* [Required action]: Pick every line with "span" from the material below.
Collected material Block Start
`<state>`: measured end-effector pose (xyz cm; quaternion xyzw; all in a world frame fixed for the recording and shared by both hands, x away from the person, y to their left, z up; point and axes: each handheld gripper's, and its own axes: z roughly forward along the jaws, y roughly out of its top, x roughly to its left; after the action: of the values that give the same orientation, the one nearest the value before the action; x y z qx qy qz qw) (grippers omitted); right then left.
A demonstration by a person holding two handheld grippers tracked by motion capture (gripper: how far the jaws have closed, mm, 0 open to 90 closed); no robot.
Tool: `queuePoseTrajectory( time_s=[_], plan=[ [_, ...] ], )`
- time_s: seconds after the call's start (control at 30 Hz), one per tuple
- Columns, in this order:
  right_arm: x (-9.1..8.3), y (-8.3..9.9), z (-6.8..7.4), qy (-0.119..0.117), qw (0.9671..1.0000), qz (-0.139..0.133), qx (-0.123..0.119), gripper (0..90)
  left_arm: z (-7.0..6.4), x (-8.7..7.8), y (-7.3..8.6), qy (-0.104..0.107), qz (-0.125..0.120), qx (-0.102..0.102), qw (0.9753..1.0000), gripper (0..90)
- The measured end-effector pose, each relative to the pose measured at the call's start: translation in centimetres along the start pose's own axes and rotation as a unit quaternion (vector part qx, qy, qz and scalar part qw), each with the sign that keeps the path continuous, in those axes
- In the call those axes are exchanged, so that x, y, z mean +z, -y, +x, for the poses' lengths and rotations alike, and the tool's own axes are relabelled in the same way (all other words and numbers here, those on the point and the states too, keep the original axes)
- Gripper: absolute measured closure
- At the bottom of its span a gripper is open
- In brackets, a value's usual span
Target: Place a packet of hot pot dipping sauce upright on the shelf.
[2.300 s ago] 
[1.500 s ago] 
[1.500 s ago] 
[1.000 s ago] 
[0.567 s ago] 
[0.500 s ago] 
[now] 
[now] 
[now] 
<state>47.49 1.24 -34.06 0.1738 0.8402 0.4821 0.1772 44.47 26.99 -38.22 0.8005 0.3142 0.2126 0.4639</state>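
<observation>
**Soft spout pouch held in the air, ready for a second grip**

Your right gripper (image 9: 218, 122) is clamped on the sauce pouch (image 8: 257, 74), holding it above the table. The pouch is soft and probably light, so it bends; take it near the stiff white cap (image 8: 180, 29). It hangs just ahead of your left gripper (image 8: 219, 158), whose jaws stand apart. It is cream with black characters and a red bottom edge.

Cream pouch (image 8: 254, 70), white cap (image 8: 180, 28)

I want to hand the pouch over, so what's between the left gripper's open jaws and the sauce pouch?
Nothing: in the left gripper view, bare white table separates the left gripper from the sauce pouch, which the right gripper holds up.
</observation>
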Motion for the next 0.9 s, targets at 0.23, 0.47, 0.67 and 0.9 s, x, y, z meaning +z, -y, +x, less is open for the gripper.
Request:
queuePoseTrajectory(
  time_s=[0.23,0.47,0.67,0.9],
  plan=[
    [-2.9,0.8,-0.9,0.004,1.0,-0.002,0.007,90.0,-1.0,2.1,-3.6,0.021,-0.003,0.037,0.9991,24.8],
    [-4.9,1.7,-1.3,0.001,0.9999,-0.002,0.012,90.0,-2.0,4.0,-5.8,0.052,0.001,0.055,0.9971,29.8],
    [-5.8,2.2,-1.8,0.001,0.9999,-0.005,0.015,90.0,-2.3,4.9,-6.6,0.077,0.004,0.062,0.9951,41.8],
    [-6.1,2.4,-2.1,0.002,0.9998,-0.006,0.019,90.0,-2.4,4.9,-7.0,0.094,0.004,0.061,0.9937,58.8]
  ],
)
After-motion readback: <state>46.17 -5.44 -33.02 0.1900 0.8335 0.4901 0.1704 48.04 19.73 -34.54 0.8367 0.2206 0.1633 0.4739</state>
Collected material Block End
* [Response for this exercise]:
- At the bottom of its span a gripper is open
- In brackets, a value's usual span

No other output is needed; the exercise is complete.